We’ve already seen Doom running on a calculator, so why not a printer?

Security experty Michael Jordon, of Context Information Security, spend four months getting the classic first-person shooter running on a Canon Pixma printer to prove a security flaw in the web-enabled device, reports BBC news.

The Pixma printer has a web interface to check on ink levels and firmware updates remotely. “At first glance the functionality seems to be relatively benign,” said Jordon in a blog entry. “You could print out hundreds of test pages and use up all the ink and paper. So what?”

The security issue comes with the ability to update the printer’s firmware remotely.
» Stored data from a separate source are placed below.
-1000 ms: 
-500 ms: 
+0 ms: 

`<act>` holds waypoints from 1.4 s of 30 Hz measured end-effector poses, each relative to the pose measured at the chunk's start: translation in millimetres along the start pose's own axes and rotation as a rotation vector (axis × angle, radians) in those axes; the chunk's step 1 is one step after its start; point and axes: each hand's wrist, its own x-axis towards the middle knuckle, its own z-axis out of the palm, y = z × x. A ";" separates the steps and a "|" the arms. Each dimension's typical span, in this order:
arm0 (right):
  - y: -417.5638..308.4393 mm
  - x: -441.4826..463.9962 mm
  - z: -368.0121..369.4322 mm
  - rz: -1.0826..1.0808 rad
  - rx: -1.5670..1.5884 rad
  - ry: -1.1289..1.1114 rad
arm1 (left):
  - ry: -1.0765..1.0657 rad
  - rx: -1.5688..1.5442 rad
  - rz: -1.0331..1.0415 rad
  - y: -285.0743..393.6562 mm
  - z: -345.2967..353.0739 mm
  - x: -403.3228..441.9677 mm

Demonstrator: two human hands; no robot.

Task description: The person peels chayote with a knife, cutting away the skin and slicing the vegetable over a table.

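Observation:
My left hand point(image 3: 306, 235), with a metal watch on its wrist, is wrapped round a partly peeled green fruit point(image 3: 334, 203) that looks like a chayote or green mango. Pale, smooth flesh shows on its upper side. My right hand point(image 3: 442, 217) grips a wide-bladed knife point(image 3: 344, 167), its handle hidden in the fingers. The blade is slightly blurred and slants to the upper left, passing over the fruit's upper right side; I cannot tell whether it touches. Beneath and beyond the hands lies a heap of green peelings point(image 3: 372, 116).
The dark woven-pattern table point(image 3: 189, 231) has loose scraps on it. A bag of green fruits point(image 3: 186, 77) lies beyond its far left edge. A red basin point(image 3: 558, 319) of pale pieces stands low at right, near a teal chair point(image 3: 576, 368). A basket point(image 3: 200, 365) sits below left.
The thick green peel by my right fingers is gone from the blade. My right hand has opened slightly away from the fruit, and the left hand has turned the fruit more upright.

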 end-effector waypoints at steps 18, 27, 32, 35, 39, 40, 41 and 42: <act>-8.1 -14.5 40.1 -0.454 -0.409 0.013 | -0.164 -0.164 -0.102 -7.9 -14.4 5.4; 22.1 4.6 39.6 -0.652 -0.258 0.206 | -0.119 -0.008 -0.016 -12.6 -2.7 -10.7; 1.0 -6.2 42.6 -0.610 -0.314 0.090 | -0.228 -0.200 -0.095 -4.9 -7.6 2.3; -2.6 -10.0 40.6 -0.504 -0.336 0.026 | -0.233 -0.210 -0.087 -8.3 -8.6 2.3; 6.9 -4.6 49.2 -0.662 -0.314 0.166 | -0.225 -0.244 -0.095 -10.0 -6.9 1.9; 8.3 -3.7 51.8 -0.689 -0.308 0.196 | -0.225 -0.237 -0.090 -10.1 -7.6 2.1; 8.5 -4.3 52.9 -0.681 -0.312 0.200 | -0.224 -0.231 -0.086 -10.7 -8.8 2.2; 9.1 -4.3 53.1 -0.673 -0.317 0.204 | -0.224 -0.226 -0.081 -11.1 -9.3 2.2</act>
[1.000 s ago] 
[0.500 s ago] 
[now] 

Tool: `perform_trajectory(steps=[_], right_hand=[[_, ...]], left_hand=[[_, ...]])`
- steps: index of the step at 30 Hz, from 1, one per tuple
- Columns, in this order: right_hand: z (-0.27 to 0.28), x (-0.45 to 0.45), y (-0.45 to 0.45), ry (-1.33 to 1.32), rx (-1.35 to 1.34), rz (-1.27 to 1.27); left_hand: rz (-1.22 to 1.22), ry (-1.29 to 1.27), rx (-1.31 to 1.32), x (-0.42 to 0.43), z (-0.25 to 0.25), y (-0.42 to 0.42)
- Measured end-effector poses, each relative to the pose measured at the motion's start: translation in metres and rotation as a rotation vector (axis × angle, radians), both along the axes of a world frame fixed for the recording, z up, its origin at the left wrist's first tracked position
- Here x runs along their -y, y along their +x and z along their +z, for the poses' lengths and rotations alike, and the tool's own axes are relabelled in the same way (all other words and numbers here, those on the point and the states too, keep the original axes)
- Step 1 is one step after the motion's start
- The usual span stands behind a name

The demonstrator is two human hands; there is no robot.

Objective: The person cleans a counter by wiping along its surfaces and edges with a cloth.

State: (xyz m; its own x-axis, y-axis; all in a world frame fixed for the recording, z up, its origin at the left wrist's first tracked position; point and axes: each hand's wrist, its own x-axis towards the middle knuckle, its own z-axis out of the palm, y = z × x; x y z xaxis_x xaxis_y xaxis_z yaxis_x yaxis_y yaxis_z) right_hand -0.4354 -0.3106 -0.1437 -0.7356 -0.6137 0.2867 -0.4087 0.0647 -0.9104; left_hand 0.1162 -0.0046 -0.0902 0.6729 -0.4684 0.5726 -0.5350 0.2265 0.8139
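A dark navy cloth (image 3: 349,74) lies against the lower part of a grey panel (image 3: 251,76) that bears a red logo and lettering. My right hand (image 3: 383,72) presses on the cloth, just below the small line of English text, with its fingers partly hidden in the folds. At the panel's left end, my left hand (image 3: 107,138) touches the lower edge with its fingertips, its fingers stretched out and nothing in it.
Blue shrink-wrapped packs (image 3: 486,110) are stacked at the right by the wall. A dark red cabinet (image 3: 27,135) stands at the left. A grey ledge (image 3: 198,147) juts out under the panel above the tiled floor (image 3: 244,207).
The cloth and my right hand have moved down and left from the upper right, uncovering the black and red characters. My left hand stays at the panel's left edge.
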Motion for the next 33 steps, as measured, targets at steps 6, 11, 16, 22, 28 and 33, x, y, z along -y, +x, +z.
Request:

With some online tinkering, it’s possible to change the location the printer goes to for its firmware update. “So we can therefore create our own custom firmware and update anyone’s printer with a Trojan image which spies on the documents being printed or is used as a gateway into their network,” said Jordon.

Getting Doom running on the printer through custom firmware wasn’t straightforward. Even after four months of working on the project in his spare time, Jordon told the BBC that “the colour palette is still not quite right.”

The Canon Doom project isn’t going to progress any further, either, as Jordon’s had enough. “I’m so sick of it,” he said. “I’m done.”

Fun aside, Jordon’s Doom hack exposed a potentially widespread security weakness, with Context estimating that there are at least 2000 vulnerable models connected directly to the Internet. Canon is now working to add a user name and password feature to its Pixma web interface for existing affected products and will make this standard in the future.

Context recommends that you “do not put your wireless printers on the Internet.”